*WHAT NEEDS TO BE DONE:* In the listing that follows, locate the line containing "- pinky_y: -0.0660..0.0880" and the line containing "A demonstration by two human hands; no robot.". Retype exactly those two lines and every line between them, and nothing more.

————————

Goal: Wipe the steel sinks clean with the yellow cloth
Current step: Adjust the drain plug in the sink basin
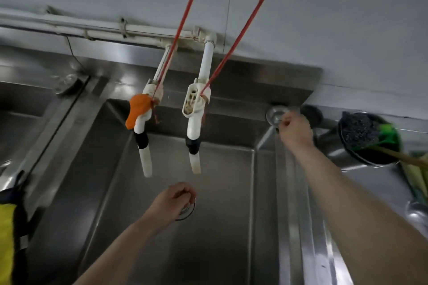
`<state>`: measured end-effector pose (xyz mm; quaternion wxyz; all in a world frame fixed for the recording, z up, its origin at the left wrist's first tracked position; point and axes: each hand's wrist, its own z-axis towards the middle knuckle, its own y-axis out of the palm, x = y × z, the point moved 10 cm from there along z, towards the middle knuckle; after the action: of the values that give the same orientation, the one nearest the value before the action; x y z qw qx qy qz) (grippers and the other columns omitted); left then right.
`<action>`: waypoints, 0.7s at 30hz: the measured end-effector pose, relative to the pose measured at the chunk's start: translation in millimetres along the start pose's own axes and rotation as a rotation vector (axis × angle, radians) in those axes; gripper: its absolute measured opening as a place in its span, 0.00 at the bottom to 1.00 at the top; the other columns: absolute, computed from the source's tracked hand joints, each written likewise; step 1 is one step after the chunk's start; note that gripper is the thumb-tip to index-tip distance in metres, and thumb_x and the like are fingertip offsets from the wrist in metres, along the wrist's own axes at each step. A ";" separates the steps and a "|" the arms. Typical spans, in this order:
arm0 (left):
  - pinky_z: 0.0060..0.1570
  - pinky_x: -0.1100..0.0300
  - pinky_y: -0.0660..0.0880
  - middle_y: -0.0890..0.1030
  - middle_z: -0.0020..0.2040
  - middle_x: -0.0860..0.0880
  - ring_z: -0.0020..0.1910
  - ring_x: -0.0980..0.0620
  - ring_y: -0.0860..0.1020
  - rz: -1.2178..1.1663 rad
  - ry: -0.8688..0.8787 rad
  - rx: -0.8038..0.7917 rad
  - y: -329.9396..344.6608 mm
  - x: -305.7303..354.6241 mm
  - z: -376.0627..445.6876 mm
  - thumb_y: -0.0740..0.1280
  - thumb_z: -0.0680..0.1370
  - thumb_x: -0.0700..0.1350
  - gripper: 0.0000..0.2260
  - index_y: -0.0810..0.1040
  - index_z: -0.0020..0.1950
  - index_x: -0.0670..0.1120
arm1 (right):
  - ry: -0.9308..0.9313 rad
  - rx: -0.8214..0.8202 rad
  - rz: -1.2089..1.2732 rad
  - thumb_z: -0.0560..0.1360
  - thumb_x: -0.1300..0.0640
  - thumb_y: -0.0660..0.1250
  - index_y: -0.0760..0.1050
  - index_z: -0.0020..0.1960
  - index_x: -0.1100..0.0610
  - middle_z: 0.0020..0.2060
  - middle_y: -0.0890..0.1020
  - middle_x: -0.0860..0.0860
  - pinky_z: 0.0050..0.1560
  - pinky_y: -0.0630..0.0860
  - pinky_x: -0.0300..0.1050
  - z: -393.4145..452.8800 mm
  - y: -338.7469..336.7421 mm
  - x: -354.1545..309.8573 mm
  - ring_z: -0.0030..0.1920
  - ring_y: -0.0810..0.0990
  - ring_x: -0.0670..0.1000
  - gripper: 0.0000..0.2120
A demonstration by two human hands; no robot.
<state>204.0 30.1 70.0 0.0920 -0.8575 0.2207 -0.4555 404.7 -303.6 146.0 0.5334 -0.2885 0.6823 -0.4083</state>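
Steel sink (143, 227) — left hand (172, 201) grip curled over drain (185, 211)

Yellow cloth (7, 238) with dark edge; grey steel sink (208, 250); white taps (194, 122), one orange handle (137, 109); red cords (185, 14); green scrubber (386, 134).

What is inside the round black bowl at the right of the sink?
The black bowl holds a dark scouring pad and a green brush head, whose wooden handle sticks out to the right. These cover the bowl's bottom, so anything beneath is hidden.
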 end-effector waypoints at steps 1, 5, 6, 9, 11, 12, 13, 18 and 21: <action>0.42 0.58 0.71 0.80 0.35 0.54 0.36 0.57 0.76 -0.002 -0.007 -0.002 1.1 -2.5 0.7 0.63 0.76 0.41 0.13 0.80 0.38 0.56 | -0.038 0.009 -0.035 0.77 0.63 0.62 0.78 0.57 0.65 0.55 0.79 0.65 0.55 0.71 0.48 7.5 1.8 -3.1 0.58 0.76 0.64 0.11; 0.43 0.57 0.71 0.80 0.35 0.55 0.35 0.55 0.75 -0.039 -0.035 0.003 4.3 -12.3 0.1 0.62 0.73 0.42 0.10 0.79 0.37 0.53 | -0.053 -0.048 -0.145 0.79 0.58 0.63 0.72 0.66 0.64 0.65 0.70 0.65 0.65 0.67 0.48 28.6 16.6 -1.2 0.62 0.73 0.64 0.18; 0.44 0.56 0.72 0.80 0.36 0.53 0.36 0.54 0.76 -0.055 -0.027 -0.002 5.5 -13.5 -0.7 0.61 0.72 0.43 0.08 0.80 0.38 0.51 | -0.054 -0.058 -0.171 0.79 0.56 0.63 0.72 0.66 0.64 0.65 0.70 0.65 0.65 0.68 0.49 32.2 19.3 -1.0 0.62 0.73 0.64 0.18; 0.50 0.53 0.75 0.82 0.40 0.53 0.40 0.53 0.78 -0.049 -0.028 -0.009 5.2 -19.9 -3.9 0.62 0.72 0.45 0.07 0.80 0.41 0.50 | -0.083 -0.073 -0.230 0.79 0.54 0.65 0.73 0.66 0.63 0.64 0.71 0.64 0.63 0.70 0.50 41.0 24.9 -3.3 0.60 0.75 0.63 0.19; 0.48 0.55 0.74 0.81 0.39 0.55 0.39 0.56 0.77 -0.047 -0.055 0.004 2.3 -26.8 -5.9 0.61 0.69 0.49 0.09 0.80 0.41 0.53 | -0.093 -0.078 -0.241 0.79 0.55 0.65 0.74 0.63 0.64 0.61 0.73 0.64 0.61 0.71 0.49 44.3 25.5 -5.0 0.59 0.75 0.62 0.17; 0.47 0.57 0.73 0.82 0.40 0.56 0.39 0.57 0.77 -0.043 -0.065 0.010 0.8 -30.6 -6.5 0.60 0.68 0.49 0.10 0.81 0.41 0.55 | -0.091 -0.077 -0.243 0.79 0.55 0.65 0.75 0.61 0.64 0.60 0.74 0.64 0.59 0.72 0.48 45.1 25.7 -5.1 0.57 0.76 0.62 0.15; 0.47 0.58 0.73 0.82 0.40 0.57 0.39 0.58 0.77 -0.038 -0.077 0.011 -0.5 -33.8 -8.0 0.60 0.68 0.50 0.10 0.81 0.41 0.56 | -0.089 -0.076 -0.246 0.78 0.55 0.65 0.76 0.59 0.64 0.59 0.74 0.64 0.57 0.72 0.48 44.9 25.8 -5.4 0.56 0.76 0.62 0.14; 0.45 0.63 0.73 0.83 0.40 0.58 0.37 0.62 0.78 -0.051 -0.089 0.006 -4.1 -36.8 -14.9 0.60 0.67 0.49 0.11 0.81 0.42 0.60 | -0.097 -0.075 -0.283 0.78 0.55 0.65 0.76 0.55 0.62 0.54 0.76 0.62 0.48 0.70 0.46 37.2 24.7 -9.5 0.50 0.77 0.60 0.12; 0.42 0.67 0.73 0.83 0.38 0.58 0.35 0.64 0.78 -0.066 -0.085 0.004 -6.2 -37.9 -17.4 0.62 0.71 0.45 0.10 0.81 0.43 0.57 | -0.112 -0.061 -0.272 0.78 0.54 0.65 0.76 0.58 0.61 0.56 0.75 0.61 0.50 0.70 0.45 29.2 18.8 -16.3 0.51 0.77 0.59 0.13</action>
<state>173.1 53.8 54.0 0.0878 -0.8826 0.1875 -0.4220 437.9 -288.0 134.9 0.5016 -0.4165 0.6181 -0.4392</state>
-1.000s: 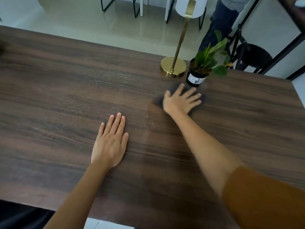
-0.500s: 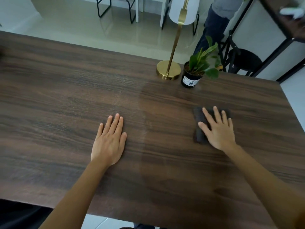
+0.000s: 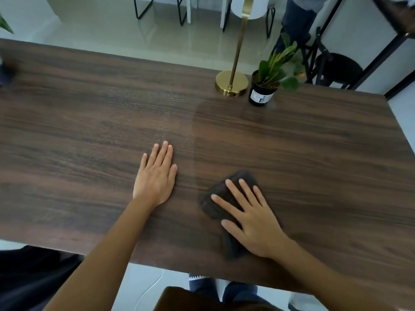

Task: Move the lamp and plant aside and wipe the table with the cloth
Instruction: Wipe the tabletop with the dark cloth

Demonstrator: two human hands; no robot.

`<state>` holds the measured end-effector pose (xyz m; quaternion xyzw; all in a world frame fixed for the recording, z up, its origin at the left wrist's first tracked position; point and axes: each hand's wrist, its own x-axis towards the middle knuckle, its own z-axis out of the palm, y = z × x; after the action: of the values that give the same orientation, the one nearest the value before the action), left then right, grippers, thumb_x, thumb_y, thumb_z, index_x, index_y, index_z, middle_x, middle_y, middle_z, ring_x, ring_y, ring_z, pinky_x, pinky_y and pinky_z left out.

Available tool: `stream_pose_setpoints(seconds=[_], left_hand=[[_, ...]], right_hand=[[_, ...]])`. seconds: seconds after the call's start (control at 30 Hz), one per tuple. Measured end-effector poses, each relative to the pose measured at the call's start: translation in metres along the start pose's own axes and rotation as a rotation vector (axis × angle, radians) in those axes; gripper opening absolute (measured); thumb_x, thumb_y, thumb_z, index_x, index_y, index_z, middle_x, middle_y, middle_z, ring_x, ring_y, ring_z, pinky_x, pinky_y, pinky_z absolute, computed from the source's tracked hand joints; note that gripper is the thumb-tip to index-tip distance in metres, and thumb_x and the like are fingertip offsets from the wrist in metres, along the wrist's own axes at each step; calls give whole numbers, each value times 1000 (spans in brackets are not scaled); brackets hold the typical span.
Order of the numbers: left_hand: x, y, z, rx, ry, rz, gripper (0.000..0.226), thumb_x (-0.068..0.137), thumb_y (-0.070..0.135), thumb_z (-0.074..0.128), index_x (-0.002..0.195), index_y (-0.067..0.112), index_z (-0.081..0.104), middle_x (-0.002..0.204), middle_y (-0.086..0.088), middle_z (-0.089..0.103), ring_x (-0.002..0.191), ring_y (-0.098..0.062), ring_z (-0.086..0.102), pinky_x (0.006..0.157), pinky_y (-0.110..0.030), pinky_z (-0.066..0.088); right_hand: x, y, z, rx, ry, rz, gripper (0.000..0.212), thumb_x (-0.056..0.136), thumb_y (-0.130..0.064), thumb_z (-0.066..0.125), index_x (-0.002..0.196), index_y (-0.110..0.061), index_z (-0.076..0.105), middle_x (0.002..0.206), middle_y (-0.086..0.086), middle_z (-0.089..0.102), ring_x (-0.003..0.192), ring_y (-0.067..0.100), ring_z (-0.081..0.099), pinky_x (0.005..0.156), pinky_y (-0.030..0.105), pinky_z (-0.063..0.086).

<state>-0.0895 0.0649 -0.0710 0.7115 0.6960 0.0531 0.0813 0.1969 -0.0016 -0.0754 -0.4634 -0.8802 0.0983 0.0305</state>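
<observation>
A dark grey cloth (image 3: 221, 198) lies on the dark wooden table (image 3: 89, 122) near its front edge, right of centre. My right hand (image 3: 249, 218) presses flat on the cloth with fingers spread. My left hand (image 3: 157, 176) rests flat on the bare wood, palm down, a little left of the cloth. At the far edge stand the lamp (image 3: 232, 83), with a round gold base and thin gold stem, and the small green plant (image 3: 263, 90) in a black pot, side by side. A damp, darker patch spreads from the plant toward the cloth.
Another person's legs (image 3: 292, 21) stand beyond the table's far edge. A black stool (image 3: 336, 68) and black metal frame are at the far right. Chair legs (image 3: 161, 7) stand on the pale floor behind. A blurred dark object (image 3: 6, 72) sits at the table's left edge.
My right hand has swept the cloth from just in front of the plant out to the right, then back toward the front edge. My left hand stayed flat in place.
</observation>
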Motion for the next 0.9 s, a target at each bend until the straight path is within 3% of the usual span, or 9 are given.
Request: stream_pose_setpoints(seconds=[0.13,0.27,0.33,0.47,0.53,0.6,0.67,0.8,0.9], left_hand=[[-1,3,0,-31,-12,-11,58,99,39,15,152,16,7,162,1,2,148,-19,-5,119,-44,0],[-31,12,4,-190,66,0,51,101,27,31,149,12,25,160,-3,17,149,-21,7,118,-43,4],[-46,13,4,-316,191,-20,45,99,15,36,143,6,38,155,-8,32,146,-22,21,119,-37,9],[-44,14,-13,-623,342,-202,37,95,1,44,131,-2,52,140,-17,51,133,-28,44,115,-33,26],[-41,18,-17,-634,312,-194,37,95,2,44,131,-2,53,139,-19,51,133,-30,44,116,-42,26],[-41,20,-17,-608,253,-201,37,97,6,43,133,0,51,142,-19,49,136,-31,39,117,-49,22],[-40,26,-17,-580,200,-232,40,99,12,40,138,1,46,146,-19,43,140,-31,33,119,-48,15],[-47,84,-5,-431,149,-87,48,100,22,36,145,4,34,155,-13,29,147,-27,17,118,-51,9],[-62,143,10,-313,108,19,54,100,33,32,148,9,27,160,-8,17,148,-23,7,117,-51,7]], right_hand=[[-17,77,-27,-30,-51,192,60,94,-72,14,150,-55,4,165,-12,-7,152,27,-2,121,47,1],[94,105,-46,18,-5,693,72,88,-77,13,153,-47,2,166,4,-6,150,39,-5,119,59,1],[143,88,-48,64,-63,786,72,90,-75,12,154,-44,-2,165,7,-10,149,42,-10,117,61,-4],[119,-16,-12,29,-31,423,65,94,-66,20,154,-45,6,166,8,-2,149,41,-4,117,62,-4],[64,-66,5,29,46,209,63,94,-62,29,153,-44,19,165,9,10,149,41,7,118,62,2],[13,-81,14,34,69,54,59,96,-58,34,152,-45,23,165,5,15,150,37,10,119,59,2],[-38,-57,13,20,78,47,56,98,-58,31,152,-49,17,166,-2,10,152,30,4,120,54,0],[-159,43,-8,-30,121,413,58,95,-67,20,151,-51,14,165,-4,14,150,31,16,118,56,20],[-213,137,-35,-54,46,844,71,85,-79,7,151,-52,5,165,1,12,149,36,15,118,57,17]])
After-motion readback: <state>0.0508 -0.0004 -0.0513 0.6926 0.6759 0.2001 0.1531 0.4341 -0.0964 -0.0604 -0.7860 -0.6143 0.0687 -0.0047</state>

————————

*OUTPUT BELOW:*
  - pinky_y: -0.0660..0.0880
  - middle_y: -0.0890..0.1030
  - middle_z: -0.0020..0.2040
  - middle_x: -0.0860..0.0880
  - ring_z: -0.0020..0.1910
  - ring_x: -0.0980..0.0620
  - ring_y: -0.0860..0.1020
  - rz: -1.2178..1.1663 rad
  - ry: -0.8688..0.8787 rad
  - rx: -0.8038..0.7917 rad
  - y: -329.9396..344.6608 mm
  - x: -305.7303..354.6241 mm
  - z: -376.0627..445.6876 mm
  - thumb_y: -0.0740..0.1280
  - thumb_z: -0.0680..0.1370
  - thumb_x: -0.0700..0.1350
  - gripper: 0.0000..0.2260
  - index_y: -0.0810..0.1040
  - index_z: -0.0020..0.1950
  - index_x: -0.0670..0.1120
arm1 (right):
  - ry: -0.9308..0.9313 rad
  - rx: -0.8214..0.8202 rad
  - rz: -1.2089..1.2732 rad
  - thumb_z: -0.0560..0.1360
  - thumb_x: -0.1300..0.0640
  - thumb_y: -0.0660..0.1250
  - index_y: -0.0760..0.1050
  - index_z: -0.0020..0.1960
  - index_x: -0.1100..0.0610
  - middle_z: 0.0020..0.2060
  - middle_y: -0.0890..0.1020
  - middle_x: -0.0860..0.0860
  - pinky_z: 0.0050..0.1560
  - pinky_y: -0.0630..0.0860
  - pinky_x: -0.0300..0.1050
  - z: -393.4145..452.8800 mm
  - y: -338.7469..336.7421 mm
  - x: -354.1545..309.8573 mm
  - ring_z: -0.0030..0.1920
  - ring_y: -0.0810..0.0990
  - ring_x: -0.0670..0.1000
  - gripper: 0.0000..0.2120
A demonstration by two human hands; no robot.

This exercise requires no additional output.